交通事故の慰謝料は、怪我の状態や通院日数に比例して支払われることが一般的ですが、多くの被害者の方が「通院日数を長くすれば長くするほど、損害賠償額が多くなるのではないか?」と誤解し、怪我の状態に関わらず「毎日病院に行く」ことを強いることがあります。

しかし、交通事故の示談交渉において、本当に「毎日通院した方がいい」のでしょうか,私が交通事故弁護士として、実務経験に基づき、この点について詳しく解説します。

交通事故で毎日通院すべきか?賠償額に影響する重要な判断基準

結論から申し上げますと、「怪我の状態に応じて医師の指示に従い、適切な治療を行うことが最も重要であり、怪我の回復状況に関わらず無理をして毎日通院することは、逆に損をするリスクが高い」というのが私の見解です。

では、なぜ毎日通院が逆効果になり得るのか、その理由を3つのポイントに分けて解説します。

保険会社の「通院実績」に対する疑念(詐欺性の疑い)

まず、最も現実的なリスクとして、保険会社の担当者は非常にシビアに「通院実績」をチェックします,毎日通院を続けている場合、担当者は「この被害者は怪我を治すために毎日行っているのではなく、慰謝料を増やすために無理をして通院しているのではないか?」と疑念を抱くことがあります。

保険会社の内部基準や示談交渉の慣習として、通院のパターンが不自然であると判断されると、以下のような不利益が生じる可能性があります。

  • 慰謝料の減額請求: 「回復期に入っているのに毎日通院している」と判断され、通院期間の一部を「治療の必要性が低い期間」としてカットされる。
  • 現実的な損害の減額: 通院に伴う交通費や休業損害が減額される。
  • 証拠隠滅の疑い: 診断書の記載内容が「軽症」となっているのに対し、通院日数が多い場合、不自然であるとして診断書の記載内容の信憑性まで疑われるリスクがあります。

保険会社にとって、毎日通院する患者は「詐欺の疑いがある人物」としてマークされ、余計に厳しく交渉してくる傾向にあります。

医師の「治療の必要性」と「リハビリテーション」

次に、医学的な観点から見た問題です,怪我の治療には「急性期(激痛がある時期)」と「回復期(痛みが引いてきた時期)」があります。

医師が処方する治療法や通院頻度は、その時点での患者の状態に合わせています。もし、医師が「安静にしていればよい」「次の通院は1週間後で大丈夫」と言っているのに、患者がそれを無視して毎日通院すると、以下の弊害があります。
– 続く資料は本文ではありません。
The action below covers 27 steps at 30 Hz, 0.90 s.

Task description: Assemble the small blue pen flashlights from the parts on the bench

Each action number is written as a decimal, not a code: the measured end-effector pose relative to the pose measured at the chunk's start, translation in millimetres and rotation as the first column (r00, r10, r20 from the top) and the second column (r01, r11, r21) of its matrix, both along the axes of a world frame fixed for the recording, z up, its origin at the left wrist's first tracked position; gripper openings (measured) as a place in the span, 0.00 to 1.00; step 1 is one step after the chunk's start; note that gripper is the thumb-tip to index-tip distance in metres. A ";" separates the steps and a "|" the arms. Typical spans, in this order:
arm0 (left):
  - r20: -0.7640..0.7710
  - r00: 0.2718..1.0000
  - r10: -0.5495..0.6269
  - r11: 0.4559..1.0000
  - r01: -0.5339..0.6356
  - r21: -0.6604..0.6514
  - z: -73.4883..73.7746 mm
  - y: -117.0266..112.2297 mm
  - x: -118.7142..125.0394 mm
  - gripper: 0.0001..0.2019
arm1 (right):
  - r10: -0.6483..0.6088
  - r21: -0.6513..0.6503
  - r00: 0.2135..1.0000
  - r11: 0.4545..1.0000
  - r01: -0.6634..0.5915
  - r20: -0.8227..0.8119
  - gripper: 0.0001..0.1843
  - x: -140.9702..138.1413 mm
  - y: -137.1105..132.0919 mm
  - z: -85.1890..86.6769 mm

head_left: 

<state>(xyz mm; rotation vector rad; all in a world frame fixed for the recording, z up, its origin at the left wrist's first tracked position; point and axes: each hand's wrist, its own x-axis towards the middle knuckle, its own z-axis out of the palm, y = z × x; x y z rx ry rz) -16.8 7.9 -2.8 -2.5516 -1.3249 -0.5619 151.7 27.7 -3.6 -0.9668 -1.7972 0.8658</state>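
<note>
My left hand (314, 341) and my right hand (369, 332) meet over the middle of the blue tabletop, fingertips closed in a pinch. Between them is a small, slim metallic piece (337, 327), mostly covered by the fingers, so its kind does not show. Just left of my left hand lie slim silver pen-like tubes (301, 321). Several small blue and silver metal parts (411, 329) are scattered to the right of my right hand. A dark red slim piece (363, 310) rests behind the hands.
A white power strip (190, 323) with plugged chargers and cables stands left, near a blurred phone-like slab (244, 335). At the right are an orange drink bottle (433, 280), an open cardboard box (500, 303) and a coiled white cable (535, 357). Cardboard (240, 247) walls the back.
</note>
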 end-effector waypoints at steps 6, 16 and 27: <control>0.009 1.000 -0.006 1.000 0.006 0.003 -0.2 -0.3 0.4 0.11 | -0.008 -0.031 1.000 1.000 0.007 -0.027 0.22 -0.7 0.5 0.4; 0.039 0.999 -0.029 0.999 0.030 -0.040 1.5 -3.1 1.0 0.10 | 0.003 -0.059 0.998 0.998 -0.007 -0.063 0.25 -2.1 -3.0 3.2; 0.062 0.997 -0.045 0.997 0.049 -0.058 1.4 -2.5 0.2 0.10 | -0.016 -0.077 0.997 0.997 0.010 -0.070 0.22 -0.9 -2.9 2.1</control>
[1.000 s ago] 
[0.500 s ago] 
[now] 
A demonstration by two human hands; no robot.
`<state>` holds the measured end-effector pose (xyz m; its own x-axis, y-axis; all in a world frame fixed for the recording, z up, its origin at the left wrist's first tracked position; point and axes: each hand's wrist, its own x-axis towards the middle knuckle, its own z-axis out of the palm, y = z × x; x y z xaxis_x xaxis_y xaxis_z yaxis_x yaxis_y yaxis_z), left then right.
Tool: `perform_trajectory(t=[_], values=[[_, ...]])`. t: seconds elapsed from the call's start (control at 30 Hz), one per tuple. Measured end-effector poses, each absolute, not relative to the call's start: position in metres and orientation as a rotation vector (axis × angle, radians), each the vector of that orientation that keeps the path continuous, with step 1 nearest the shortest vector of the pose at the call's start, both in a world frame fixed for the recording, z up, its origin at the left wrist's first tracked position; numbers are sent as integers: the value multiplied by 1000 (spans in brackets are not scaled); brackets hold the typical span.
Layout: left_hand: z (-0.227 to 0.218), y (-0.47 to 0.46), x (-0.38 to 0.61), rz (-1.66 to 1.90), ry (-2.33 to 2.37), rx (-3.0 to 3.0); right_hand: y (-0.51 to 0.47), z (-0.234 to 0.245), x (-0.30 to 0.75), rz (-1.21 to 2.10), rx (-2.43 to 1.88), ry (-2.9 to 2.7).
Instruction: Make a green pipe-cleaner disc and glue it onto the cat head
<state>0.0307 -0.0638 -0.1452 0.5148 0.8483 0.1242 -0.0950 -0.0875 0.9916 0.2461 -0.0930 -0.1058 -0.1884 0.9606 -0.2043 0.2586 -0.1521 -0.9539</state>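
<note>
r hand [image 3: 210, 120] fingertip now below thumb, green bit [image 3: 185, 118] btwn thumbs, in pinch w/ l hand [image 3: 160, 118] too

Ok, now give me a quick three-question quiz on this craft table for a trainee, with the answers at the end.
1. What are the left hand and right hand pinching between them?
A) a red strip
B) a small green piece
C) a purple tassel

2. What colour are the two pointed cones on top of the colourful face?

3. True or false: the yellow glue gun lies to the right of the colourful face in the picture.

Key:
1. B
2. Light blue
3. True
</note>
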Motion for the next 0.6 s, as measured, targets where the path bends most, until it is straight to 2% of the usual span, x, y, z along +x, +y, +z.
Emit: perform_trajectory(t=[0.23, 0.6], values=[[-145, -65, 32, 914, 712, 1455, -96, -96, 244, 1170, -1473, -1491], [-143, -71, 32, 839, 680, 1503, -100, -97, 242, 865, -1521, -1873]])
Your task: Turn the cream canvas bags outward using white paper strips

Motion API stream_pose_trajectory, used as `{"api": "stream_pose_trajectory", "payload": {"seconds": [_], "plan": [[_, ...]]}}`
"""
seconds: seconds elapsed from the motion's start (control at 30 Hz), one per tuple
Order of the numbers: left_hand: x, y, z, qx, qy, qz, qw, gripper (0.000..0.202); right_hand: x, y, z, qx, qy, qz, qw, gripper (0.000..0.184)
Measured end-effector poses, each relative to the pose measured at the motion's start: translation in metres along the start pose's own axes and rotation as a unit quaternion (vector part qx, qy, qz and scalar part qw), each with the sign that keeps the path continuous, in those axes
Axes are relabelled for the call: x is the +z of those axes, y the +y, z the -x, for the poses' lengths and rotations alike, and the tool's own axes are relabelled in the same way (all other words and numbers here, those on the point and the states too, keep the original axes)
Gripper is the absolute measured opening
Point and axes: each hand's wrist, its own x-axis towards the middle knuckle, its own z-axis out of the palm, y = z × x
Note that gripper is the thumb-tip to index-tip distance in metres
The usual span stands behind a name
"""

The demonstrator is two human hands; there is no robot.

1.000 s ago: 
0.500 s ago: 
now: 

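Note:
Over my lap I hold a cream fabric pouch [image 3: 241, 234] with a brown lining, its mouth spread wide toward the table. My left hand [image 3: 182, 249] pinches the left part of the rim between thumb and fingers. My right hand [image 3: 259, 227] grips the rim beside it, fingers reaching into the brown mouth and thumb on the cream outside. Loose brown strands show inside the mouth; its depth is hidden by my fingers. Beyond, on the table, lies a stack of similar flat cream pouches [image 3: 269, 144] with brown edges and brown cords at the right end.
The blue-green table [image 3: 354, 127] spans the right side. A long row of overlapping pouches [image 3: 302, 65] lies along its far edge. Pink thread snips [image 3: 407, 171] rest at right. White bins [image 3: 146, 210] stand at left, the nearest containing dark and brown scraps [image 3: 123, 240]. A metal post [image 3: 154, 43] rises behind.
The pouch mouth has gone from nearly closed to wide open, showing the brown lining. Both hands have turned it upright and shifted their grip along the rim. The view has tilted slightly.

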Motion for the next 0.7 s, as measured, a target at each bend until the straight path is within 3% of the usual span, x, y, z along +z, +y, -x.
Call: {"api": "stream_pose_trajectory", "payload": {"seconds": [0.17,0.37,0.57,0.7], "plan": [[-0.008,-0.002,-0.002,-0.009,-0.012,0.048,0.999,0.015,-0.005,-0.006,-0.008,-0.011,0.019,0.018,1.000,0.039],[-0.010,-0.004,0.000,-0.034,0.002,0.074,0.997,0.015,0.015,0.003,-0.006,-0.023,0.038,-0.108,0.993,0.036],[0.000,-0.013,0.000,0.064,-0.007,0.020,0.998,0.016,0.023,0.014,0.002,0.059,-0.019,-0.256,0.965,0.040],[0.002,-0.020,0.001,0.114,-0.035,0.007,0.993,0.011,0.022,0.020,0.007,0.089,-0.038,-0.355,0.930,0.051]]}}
  • 治療の邪魔になる: 毎日通院することで、病院での時間が取られ、休息やセルフケアが十分にできない。
  • 過度な負担: 怪我の状態に合わない治療や検査を受けさせられる可能性がある。
  • 怪我の悪化: 無理に動かすことによって、炎症が長引いたり、慢性化したりするリスクがあります。

「毎日行くから、治りが早い」とは限りません。むしろ、適切な休息と治療を積み重ねる方が、結果的に通院期間は短縮され、損害賠償額も正確に算出されることが多いのです。

法律的なリスク:詐欺罪の疑い

これが最も深刻なリスクですが、もし保険会社が「毎日通院しているが、実際には病院に行っていない(通院実績と日報が合わない等)」と疑い、それが立証された場合、詐欺罪に問われる可能性があります。
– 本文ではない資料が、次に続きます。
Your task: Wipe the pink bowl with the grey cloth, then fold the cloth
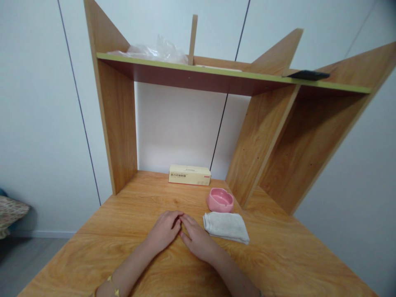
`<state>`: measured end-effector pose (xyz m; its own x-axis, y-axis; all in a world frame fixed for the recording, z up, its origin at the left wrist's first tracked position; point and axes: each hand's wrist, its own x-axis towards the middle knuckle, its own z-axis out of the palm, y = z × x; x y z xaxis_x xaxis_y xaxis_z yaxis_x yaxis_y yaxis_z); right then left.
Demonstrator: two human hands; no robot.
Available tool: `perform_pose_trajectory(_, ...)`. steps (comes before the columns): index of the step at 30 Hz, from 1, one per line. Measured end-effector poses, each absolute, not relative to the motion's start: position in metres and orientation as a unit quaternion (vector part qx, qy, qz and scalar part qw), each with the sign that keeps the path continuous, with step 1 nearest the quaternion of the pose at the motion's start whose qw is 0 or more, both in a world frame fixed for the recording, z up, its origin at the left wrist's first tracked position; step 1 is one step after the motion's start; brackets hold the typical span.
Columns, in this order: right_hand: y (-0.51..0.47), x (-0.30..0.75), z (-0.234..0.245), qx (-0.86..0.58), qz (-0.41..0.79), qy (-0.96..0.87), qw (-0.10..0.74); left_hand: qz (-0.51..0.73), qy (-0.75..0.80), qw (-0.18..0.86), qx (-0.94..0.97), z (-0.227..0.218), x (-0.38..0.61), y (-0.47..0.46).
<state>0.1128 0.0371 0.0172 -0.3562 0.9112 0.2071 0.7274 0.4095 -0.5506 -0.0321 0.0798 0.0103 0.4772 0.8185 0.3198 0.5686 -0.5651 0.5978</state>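
My left hand (163, 232) and my right hand (196, 239) lie palm down on the wooden desk (123, 231), fingertips touching each other in the middle. Both hands are flat with fingers stretched out and hold nothing. A folded white cloth (226, 226) lies just right of my right hand. Behind the cloth sits a pink ashtray (220, 200). A pale yellow box (189, 175) lies at the back of the desk against the wall.
A wooden hutch stands on the desk with upright side panels (119, 132) and a top shelf (216, 76). On the shelf lie a clear plastic bag (154, 51) and a flat black object (309, 74). A patterned cushion (9, 210) shows at far left.
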Motion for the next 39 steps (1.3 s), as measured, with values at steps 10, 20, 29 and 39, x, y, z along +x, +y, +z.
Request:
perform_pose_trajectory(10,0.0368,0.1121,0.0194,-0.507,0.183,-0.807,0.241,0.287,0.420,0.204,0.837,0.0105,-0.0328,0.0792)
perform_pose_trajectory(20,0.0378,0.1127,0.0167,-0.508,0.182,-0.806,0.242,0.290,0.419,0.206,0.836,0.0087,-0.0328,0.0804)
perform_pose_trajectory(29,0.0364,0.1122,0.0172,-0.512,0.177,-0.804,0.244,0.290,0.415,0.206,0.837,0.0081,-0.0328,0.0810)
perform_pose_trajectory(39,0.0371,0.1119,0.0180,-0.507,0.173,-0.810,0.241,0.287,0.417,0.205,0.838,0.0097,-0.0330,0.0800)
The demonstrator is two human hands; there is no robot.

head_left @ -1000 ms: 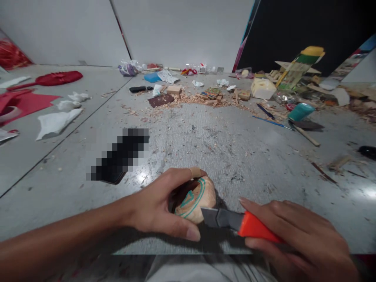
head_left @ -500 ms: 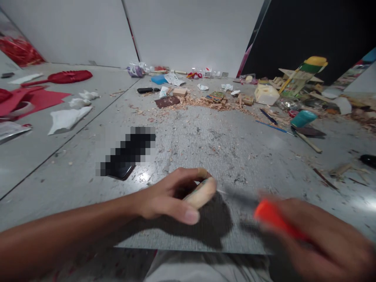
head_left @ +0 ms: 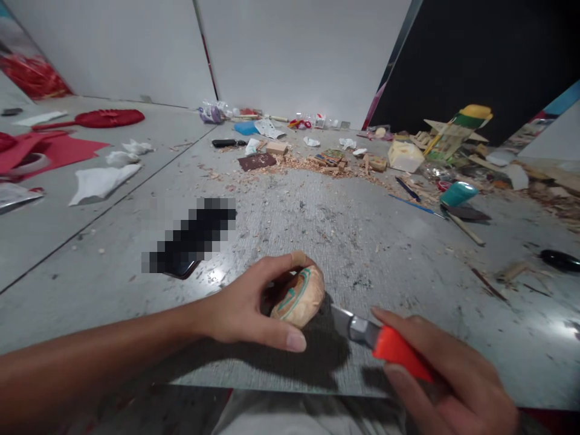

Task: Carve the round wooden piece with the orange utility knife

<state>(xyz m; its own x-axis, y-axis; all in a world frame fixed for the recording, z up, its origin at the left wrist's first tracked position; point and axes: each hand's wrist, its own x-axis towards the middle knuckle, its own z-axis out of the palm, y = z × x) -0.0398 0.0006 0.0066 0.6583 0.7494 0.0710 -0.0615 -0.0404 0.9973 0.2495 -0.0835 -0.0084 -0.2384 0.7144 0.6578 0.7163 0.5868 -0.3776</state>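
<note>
Near the table's front edge, my left hand [head_left: 258,302] curls its thumb and fingers round a pale, rounded wood carving [head_left: 308,299]. Its tilted face carries green pencil-like lines and a hollowed part. A strip of tape or bandage wraps one of my left fingers. In my right hand [head_left: 453,368] is a utility knife [head_left: 401,351] with an orange-red handle. The knife's short metal blade points left at the carving, with a small gap between them. My right palm hides the handle's rear end.
A partly blurred-out phone [head_left: 183,266] lies left of my hands. Wood shavings [head_left: 312,162] and small blocks spread across the back. Farther right are a teal cup-like object [head_left: 458,193], a blue thin brush [head_left: 414,205] and a black object [head_left: 560,260]. White tissue [head_left: 102,181] and red fabric lie left.
The carving has turned so its marked face shows more toward me. My right hand and the knife have moved slightly left and down, and are less blurred. The view has shifted slightly.
</note>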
刑法第246条の詐欺罪は、他人に財産を交付させる目的で、事実を不正に認識させる行為を行った場合に成立します,通院実績を捏造したり、虚偽の診断書を作成したりして保険金を請求することは、詐欺罪の構成要件に該当する可能性があります。

「毎日行ったから、証拠があるから大丈夫」と安易に考えず、あくまで「客観的な事実(医師の診断書やカルテ)」に基づいた行動をとることが、法律上の保護を受けられる唯一の方法です。

適切な通院の進め方

では、正しい対処法は何でしょうか。

  1. 医師の指示を優先する: 医師が「次の予約はいつにするか」を指示します。その指示通りに通院すれば、それが最も正当な通院実績となります。
  2. 痛みや不快感が続く限りは通院する: 痛みが引かない、日常生活に支障がある場合は、無理に毎日行かずとも、適切な頻度で治療を受けることが大切です。
  3. 診断書の記載を確認する: 通院時に診断書の記載内容(怪我の種類、経過)を確認し、必要であれば医師に修正を依頼してください。
  4. 日記や証拠を残す: 通院した日付や、その日の痛みの程度、日常生活への支障など、日記や写真を残しておくと、後の示談交渉で強力な証拠になります。

結論

交通事故で「毎日通院した方がいい」と思われているかもしれませんが、それは大きな落とし穴です,保険会社の審査を通すためにも、怪我の治療のためにも、そして法的なリスクを回避するためにも、「医師の指示に従い、必要な範囲で適切に通院すること」が最も賢明な判断です。

怪我の治療は長引かせたくないものです。そのためにも、無理な通院はせず、専門家である医師と弁護士と連携して、最短で、かつ正当な損害賠償を受け取る戦略を立てることが大切です。